As the Covid-19 pandemic caused a sudden change in consumption habits and dragged millions of people into an online existence, e-commerce has been experiencing an extraordinary boost: more users, more sales, and more transactions.

But also more investment in improving platforms, in integrating local and alternative payments, and, inevitably, in customer assistance and conflict management. Fraudulent behavior has increased, and it is urgent to address chargebacks – threats and alternatives.

Chargebacks and its impact on e-commerce

A chargeback is a return of money spent on a payment or a purchase made by debit or credit card, and it occurs when the cardholder reports to the bank, or the card issuer, one of the following:

  • the unauthorized use of his card, therefore the non-recognition of the transaction
  • the products or services weren’t delivered
  • the product is defected or doesn’t match the description
  • the transaction doesn’t comply with the legal terms

After verifying the cardholder’s complaint is legitimate, the bank or the card issuer returns the transaction amount back to the cardholder, and debits the merchant the payment, charging an additional fee.
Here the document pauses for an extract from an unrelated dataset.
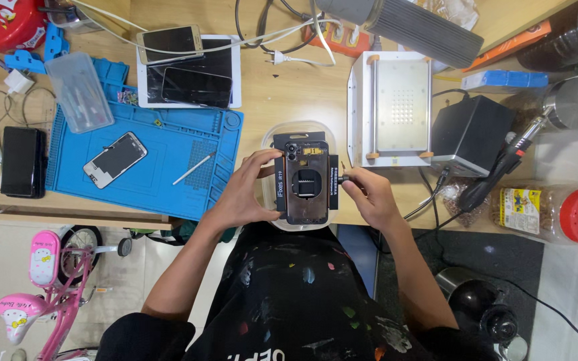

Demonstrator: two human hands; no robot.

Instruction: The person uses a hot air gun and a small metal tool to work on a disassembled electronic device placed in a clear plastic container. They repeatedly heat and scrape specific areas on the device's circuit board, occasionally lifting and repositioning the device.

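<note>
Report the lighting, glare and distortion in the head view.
Head view: even, soft light, only faint shadows under the left hand and right hand; mild glare on the metal plate; wide-lens bending curves the desk edge; opened phone sharp, no motion blur.

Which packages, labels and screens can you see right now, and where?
Jar label: right table edge, yellow rectangle on a clear, red-lidded jar.
Dark phone screen: top centre, on a white tablet.
Blue box: upper right, flat.
Phone screen: on blue mat, dark, white-bordered.
</note>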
Chargeback plays a decisive role in building trustworthy relationships with customers and good shopping experiences. But when it occurs consistently, chargebacks have a negative impact both on the company finances and their relationship with the financial institutions:

  • loss of product value
  • no-return investment on resources to check and dispute the chargeback
  • fees and penalties
  • loss of merchant account if chargeback ratio is too high

Although the underlying purpose of a chargeback is to safeguard consumers’ interests, the fact is that shoppers take advantage of this legal procedure to obtain products and services without paying for them.

Legitimate chargeback and frauds

It becomes crucial for companies to learn to distinguish legitimate chargebacks from fraudulent acts to understand the risks to which their businesses are exposed. So, what are the most common types of fraud?
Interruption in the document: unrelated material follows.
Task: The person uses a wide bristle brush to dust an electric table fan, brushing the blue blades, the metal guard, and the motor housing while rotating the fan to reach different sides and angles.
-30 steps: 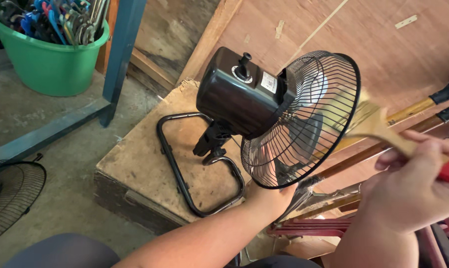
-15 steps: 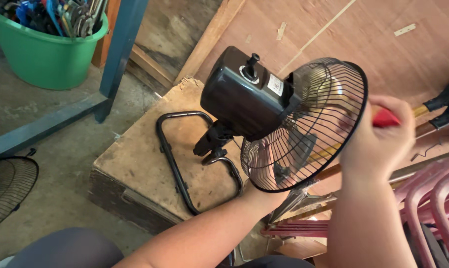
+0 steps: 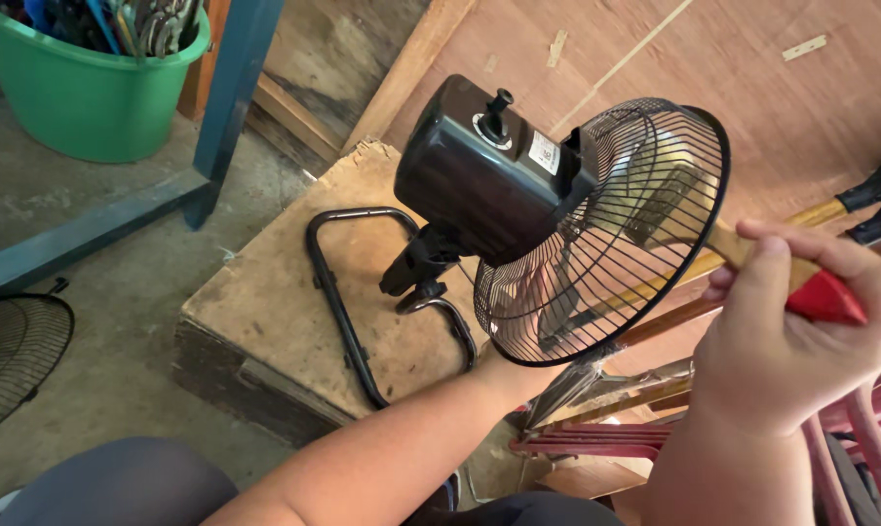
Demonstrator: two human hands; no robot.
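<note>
Right hand drawn back, gripping brush against fan grille, left hand clasping grille's underside

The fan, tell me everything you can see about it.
The fan is small and black, with a glossy boxy motor housing, a knob and a pale label on top, and a round wire guard with blades dimly visible inside. It tilts on a bent tube stand resting on a worn wooden block. The left hand holds the guard's lower rim; the right hand pushes a wooden-handled brush against the guard.
</note>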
  1. Auto fraud, friendly fraud or family fraud

Also called accidental fraud, it’s considered a result of a misunderstanding, and it occurs when one of the following happens:

  • a family member makes a purchase using the debit/credit card without the cardholder’s knowledge
  • the cardholder forgets he/she made a purchase
  • the cardholder forgets he/she authorized a recurring payment, such as a subscription
  • the cardholder misunderstood the purchase legal terms and conditions, I.e., merchant’s return policy
  1. Chargeback fraud

Chargeback fraud occurs when someone makes a purchase, keeps the product but asks for a refund, falsely claiming that it doesn’t match the retailer’s description or that third parties have misused the card.

  1. Effective fraud

Of a more serious and complex nature, the effective fraud involves a crime: criminals shop online using stolen cards, either they are in physical possession of the card or they have unauthorized access to the cardholder personal data.

  1. Phishing

One of the greatest threats to electronic transactions and, consequently, to e-commerce is the illegal obtaining of confidential data from both companies and consumers for a criminal purpose.

The awareness of these scenarios will allow merchants to develop strategies to minimize them and improve the relationship of trust with their customers.
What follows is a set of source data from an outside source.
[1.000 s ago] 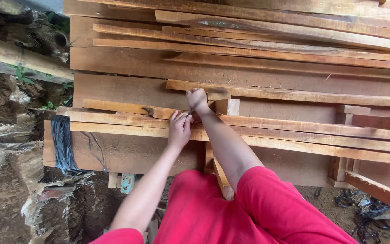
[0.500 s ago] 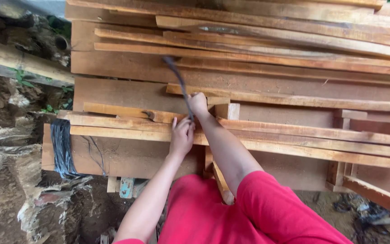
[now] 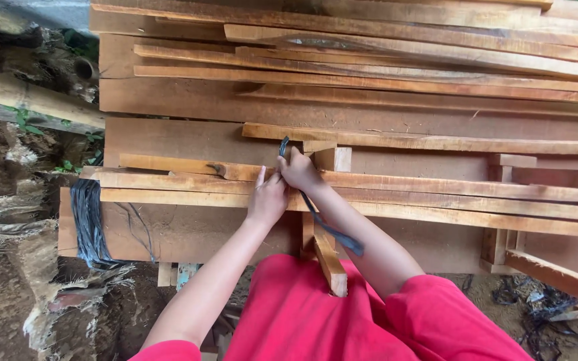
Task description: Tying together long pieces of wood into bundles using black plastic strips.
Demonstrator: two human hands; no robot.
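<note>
The right hand [image 3: 300, 172] is clamped on a dark flat strap [image 3: 316, 212], which runs from just above the knuckles down along the forearm toward the red shirt [image 3: 316, 314]. It lies at the near edge of the plank stack [image 3: 369, 107], across a thin batten [image 3: 182, 164]. The left hand [image 3: 267, 198] presses flat on that batten just beside, fingers together, gripping nothing. To do this well, I'd judge: keep the batten pinned, pull the strap in line with the forearm, and watch for splinters along the rough edges.
</note>
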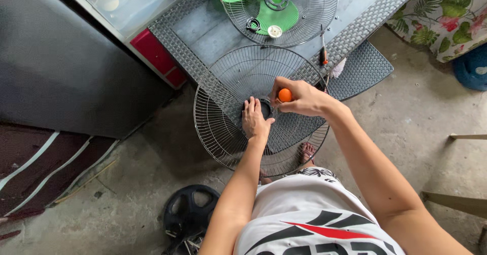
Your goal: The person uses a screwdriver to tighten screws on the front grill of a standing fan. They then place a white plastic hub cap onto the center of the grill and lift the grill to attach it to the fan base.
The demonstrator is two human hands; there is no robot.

How can companies protected it selves from fraud

There are procedures and solutions to help prevent or avoid chargebacks to become a vehicle of fraud or inadvertent misuse. Regarding procedures, these include keeping detailed customer records and account histories, requiring signature or delivery confirmation for each order, or integrating a processor to verify customer’s payment information, to name a few.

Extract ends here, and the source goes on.